Cass, Civ. 1ère, 17 avril 2019, n°18-15951, inédit.
Rappel des dispositions légales et de la pratique jurisprudentielle. Lorsque la résidence est fixée chez l’un des parents, l’autre parent a le droit d’entretenir avec les enfants des relations personnelles, ce qui implique en principe l’exercice d’un droit de visite et d’hébergement (C. civ., art. 373-2-9).
Néanmoins, l’article 373-2-1 du Code civil prévoit que l’exercice d’un droit de visite et d’hébergement ne peut être refusé à un parent « que pour des motifs graves ».
Cette disposition légale, compte tenu de sa radicalité, n’est que très rarement appliquée par les juges du fond. Elle n’est réservée qu’aux situations les plus extrêmes, c’est-à-dire les plus dangereuses pour les enfants mineurs, que le danger pèse sur leur sécurité physique, psychique ou sur leur moralité.
Ainsi, ont été considérés comme des motifs graves justifiant la suppression du droit de visite :
- Les pressions exercées par un père pour obliger sa fille à porter le voile (Civ. 1ère, 24 oct. 2000, n° 98-14.386).
- Les difficultés relationnelles persistantes entre le père et sa fille, se traduisant notamment par le refus de la mineure de lui parler, et l’attitude inadaptée de celui-ci qui a tenu des propos dénigrants à l’égard de la mère et lui a laissé entendre qu’il pourrait en obtenir la résidence (Cour de cassation, Civ. 1ère, 4 juillet 2018, n° 17-14.955)
- Le refus d’un père de laisser rentrer l’enfant en France après les vacances scolaires (Civ. 1ère, 17 janv. 2006, n° 03-14.421).
Illustration récente avec l’arrêt de la 1èreChambre civile de la Cour de Cassation du 17 avril 2019, n° 18-15.951. Dans l’affaire ayant conduit au prononcé de cette décision, les juges du fond avaient relevé que le père avait été condamné pour des faits de corruption de mineures (au moins 40 victimes) et de détention d’images pédopornographiques et que l’un de ses deux enfants avait « répété devant l’expert qu’elle détestait les visites médiatisées, qu’elle avait peur de voir son père car il avait fait du mal et de la prison, (…) que lors de son audition du 15 avril 2015, elle a évoqué les violences conjugales dont elle a été témoin et qui l’ont insécurisée ».

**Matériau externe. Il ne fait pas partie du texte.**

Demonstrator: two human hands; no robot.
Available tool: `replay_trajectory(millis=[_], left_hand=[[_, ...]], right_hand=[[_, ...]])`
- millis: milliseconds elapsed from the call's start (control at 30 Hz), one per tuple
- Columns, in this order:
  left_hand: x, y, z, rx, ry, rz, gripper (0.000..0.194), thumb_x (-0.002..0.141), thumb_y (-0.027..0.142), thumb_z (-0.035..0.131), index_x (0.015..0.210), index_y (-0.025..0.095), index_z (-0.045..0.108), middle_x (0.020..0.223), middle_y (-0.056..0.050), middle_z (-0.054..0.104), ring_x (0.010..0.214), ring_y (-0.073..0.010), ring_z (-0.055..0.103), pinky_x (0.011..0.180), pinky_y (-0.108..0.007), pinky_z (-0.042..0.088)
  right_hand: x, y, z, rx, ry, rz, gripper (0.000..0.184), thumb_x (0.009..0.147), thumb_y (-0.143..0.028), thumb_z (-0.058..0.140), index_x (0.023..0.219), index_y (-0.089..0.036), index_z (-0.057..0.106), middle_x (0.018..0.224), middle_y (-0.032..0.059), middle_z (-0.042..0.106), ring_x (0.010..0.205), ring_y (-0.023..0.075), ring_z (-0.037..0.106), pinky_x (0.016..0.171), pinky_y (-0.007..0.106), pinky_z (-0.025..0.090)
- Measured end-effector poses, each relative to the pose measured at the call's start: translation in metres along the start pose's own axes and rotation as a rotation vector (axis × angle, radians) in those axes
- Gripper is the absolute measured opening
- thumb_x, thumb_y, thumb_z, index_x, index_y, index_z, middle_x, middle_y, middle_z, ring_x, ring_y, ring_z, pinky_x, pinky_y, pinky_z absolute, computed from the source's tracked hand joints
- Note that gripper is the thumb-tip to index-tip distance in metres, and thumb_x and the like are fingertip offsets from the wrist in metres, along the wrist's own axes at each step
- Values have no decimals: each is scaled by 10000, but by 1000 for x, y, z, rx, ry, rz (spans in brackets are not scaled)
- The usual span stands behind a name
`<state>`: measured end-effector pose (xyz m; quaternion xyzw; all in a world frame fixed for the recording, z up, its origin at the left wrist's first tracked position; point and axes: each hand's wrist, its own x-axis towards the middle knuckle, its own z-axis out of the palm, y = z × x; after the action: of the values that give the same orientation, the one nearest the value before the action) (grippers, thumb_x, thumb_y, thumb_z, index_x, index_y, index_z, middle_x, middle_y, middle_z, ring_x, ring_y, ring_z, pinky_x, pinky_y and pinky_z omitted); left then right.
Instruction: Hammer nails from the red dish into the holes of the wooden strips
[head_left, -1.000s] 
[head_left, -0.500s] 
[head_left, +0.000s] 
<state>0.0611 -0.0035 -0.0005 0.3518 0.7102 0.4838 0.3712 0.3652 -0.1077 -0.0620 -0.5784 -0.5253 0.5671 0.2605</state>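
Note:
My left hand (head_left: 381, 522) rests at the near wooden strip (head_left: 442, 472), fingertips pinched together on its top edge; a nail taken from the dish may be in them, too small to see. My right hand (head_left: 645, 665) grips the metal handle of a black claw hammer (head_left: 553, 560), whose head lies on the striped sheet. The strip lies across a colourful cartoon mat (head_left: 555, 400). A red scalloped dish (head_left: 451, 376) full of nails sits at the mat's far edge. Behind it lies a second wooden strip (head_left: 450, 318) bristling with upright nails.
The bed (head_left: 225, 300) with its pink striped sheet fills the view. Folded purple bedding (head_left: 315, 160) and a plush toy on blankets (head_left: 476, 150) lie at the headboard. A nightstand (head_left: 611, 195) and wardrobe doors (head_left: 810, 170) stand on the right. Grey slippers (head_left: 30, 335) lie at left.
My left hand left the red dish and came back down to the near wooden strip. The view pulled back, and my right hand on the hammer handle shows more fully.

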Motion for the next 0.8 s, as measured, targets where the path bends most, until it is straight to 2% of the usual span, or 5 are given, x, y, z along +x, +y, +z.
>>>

Les juges du fond soulignèrent également que l’expert psychiatre désigné dans le cadre de la procédure pénale avait diagnostiqué chez le père « une addiction sexuelle compliquée par de multiples paraphilies (pratiques sexuelles anormales), se greffant sur une personnalité perverse, avec goût pour la manipulation et déni de l’altérité ». Ils relevèrent de surcroît que dans le cadre de la procédure pénale, la chambre des appels correctionnels de la cour avait rappelé que l’expert avait considéré le risque de récidive comme réel, et « relevé l’absence de véritable travail d’introspection notamment quant aux faits pour lesquels il avait été condamnés ».
Au regard de l’ensemble de ces éléments, la Cour d’appel de Colmar avait décidé de supprimer le droit de visite du père.
Ce dernier a alors formé un pourvoi devant la Cour de cassation. Il sollicitait la cassation de l’arrêt, aux motifs que les juges du fond n’auraient pas caractérisé les motifs graves s’opposant au refus du droit de visite médiatisé sollicité par lui.
Dans son dispositif, la Cour de cassation a estimé que la cour d’appel, en constatant que l’intérêt des mineures commandait de ne pas poursuivre les rencontres en lieu neutre, a « fait ressortir les motifs graves qui justifiaient la suppression du droit de visite du père ».